В людном селении, случись годовой праздник, как теперь и во вторник, народ гуляет нараспашку. Перед закатом солнца заходили хороводы. В сторонке от дороги, при самом въезде за околицу, подле корчмы, расположились коробейники, разложив на траву самые яркие и блестящие приманки для женского пола: расписные выбойки, платки, перстеньки, сережки, гребешки, медные запонки дутые. Стоит взглянуть ненароком – и глаза разбегались: не знаешь, что выбирать…
Эта выставка редкостей, на удивленье деревенским покупщицам, мешала им как должно вести хороводы и петь песни – и собрала такую толпу, что трудно было со стороны разобрать, что тут делается. Торг у коробейников пошел на славу. Меньше продавалось, как водится, на алтыны, а больше на менок, но наличного товара скоро оказалось недостаточно для удовлетворения сильного спроса, и коробейникам понадобилось обратиться к запасу своему – складу товара на дворе. А покуда неудовлетворенные приобретательницы ждали открытия там распродажи с воза – раздался чуть не над ухом звук рожка и показались поводыри с медведями.
Ватага вступила в селение немаленькая: кроме двух стариков, из которых один прикидывался слепцом и выдавал себя за деда четырех молодцов разных лет и склада, были еще налицо два подростка, не меньше старших плутоватые. Медведей вели они целый пяток (в том числе две медведицы). Такое количество зверей разом у одних хозяев привлекло кучу любопытных мужиков. Скоро, впрочем, присоединились и молодицы, особенно приводимые в восторг представлением медвежьей пары, – как заигрывает парень с девкой. Косматые скоморохи по желанию зевак повторили уже раз с десяток этот образчик своего посильного искусства, когда из корчмы вышел, шатаясь, молодец – весь изорванный и замаранный кровью… Поглядел-поглядел на медвежью пляску да вдруг и сам понемножку начал поводить плечами и руками, словно норовя вступить самолично в состязание со зверями. Пуще да пуще стало его разбирать, и вдруг пустился он вприсядку под нехитрую музыку поводырей.

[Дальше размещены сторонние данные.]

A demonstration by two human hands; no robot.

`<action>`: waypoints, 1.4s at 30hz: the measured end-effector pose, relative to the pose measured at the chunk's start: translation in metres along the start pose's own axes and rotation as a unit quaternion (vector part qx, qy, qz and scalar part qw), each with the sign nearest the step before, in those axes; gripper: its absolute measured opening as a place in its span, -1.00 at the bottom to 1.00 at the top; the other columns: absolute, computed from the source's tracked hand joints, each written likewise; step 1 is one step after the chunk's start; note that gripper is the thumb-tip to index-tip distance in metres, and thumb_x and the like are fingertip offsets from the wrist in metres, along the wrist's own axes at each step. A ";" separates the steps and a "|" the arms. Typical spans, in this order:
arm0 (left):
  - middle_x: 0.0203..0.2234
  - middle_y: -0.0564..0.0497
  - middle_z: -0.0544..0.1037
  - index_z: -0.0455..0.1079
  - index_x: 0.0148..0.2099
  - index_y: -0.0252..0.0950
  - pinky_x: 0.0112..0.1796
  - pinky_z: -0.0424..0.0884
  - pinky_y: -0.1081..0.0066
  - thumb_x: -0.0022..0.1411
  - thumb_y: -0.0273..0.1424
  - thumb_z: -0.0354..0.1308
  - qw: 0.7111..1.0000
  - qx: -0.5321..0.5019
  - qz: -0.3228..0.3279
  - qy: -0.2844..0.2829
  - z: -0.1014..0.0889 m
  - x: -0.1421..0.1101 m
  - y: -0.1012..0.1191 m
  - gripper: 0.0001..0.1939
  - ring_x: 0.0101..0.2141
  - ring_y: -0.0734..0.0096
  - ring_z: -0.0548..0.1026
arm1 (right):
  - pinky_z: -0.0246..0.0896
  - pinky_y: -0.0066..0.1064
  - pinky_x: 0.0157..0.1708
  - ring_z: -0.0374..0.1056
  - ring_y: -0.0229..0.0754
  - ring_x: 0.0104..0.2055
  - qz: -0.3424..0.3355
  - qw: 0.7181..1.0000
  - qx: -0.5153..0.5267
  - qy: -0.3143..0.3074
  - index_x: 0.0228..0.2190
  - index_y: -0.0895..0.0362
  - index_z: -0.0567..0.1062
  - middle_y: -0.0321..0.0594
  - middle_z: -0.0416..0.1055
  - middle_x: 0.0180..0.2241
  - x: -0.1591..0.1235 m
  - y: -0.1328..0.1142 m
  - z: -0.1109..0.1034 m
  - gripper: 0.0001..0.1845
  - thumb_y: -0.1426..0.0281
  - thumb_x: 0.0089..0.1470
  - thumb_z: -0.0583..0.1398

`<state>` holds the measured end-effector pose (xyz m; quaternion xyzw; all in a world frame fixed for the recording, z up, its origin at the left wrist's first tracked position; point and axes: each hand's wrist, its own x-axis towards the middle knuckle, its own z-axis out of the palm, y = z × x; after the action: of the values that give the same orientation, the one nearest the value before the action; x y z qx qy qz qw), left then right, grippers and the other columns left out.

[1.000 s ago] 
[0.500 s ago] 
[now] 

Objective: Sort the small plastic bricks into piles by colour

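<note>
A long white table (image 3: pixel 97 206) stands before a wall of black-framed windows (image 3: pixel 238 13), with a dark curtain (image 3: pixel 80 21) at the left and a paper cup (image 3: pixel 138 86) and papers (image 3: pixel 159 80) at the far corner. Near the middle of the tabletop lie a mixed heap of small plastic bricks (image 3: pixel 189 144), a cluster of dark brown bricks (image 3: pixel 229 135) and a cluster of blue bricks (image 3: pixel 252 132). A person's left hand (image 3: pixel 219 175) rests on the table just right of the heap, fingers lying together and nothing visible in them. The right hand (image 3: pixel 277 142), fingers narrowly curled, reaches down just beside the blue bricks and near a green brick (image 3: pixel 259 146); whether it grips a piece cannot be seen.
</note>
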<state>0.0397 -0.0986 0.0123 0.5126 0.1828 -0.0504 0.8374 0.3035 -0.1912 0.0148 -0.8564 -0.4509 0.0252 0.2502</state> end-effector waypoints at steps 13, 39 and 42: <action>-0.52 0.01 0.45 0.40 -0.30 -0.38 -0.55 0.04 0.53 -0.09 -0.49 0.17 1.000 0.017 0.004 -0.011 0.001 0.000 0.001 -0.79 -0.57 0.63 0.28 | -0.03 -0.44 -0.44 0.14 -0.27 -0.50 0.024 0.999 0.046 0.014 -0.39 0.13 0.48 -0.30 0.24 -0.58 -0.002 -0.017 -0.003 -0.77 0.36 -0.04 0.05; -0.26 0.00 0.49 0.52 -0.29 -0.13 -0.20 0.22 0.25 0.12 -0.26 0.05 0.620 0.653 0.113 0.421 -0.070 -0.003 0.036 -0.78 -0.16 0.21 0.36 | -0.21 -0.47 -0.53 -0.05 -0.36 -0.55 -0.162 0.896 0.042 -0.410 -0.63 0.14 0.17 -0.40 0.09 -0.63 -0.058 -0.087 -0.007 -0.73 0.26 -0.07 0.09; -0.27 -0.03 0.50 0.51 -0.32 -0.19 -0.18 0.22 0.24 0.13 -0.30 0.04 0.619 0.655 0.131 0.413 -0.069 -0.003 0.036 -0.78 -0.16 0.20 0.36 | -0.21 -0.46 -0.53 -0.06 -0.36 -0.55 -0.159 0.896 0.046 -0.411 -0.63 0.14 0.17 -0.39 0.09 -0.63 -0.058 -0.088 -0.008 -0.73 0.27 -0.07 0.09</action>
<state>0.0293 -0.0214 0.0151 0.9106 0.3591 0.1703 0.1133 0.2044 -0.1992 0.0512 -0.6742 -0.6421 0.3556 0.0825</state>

Наградой удальцу разгульному были общие рукоплескания всех присутствующих, не исключая, кроме приятелей, и самих поводырей медвежьих, подозрительно цедивших сквозь зубы:
– Ай да молодчик! Ай да ухарь!
А величаемый молодчиком и ухарем от этих ли поощрительных слов или просто под накатом безотчетной и непроизвольной жажды развернуться да показать свою удивительную ловкость, входя мало-помалу в задор, все ближе и ближе подвертывался к медвежьим парам.
Вот он начал задирать мишуков и медведиц в голову никому не приходившими заигрываниями: то хлестнет по морде свирепого зверя, скалящего зубы, то подхватит да повернет дикую Марью Ивановну, словно признавая в ней обыкновенную плясунью; то, изгибаясь сам, как червь на три перегиба, норовит ножку подставить мерно подскакивающей чете Михайлов Ивановичей – и те, сердечные, кувыркнутся, не ожидая этой проделки.
Зрители чувствовали уже боль в животе от беспрерывного, неудержимого смеха, а сами, точа слезы из очей, продолжали смотреть да закатываться, как вдруг мастерство плясуна было грубо остановлено выбежавшим целовальником. Он успел схватить удальца и дернуть к себе так отчаянно, что молодец, потеряв равновесие, пал навзничь почти под самым медведем, наиболее скалившим зубы и рычавшим вследствие заигрываний расплясавшегося ухаря. Ему грозила верная опасность – и единогласный крик ужаса вырвался из всех за мгновение хохотавших глоток, но плясун, в один миг успевший вскочить на ноги, вспрыгнул верхом на грозного своего неприятеля, с ревом шедшего на поверженного врага понурив голову.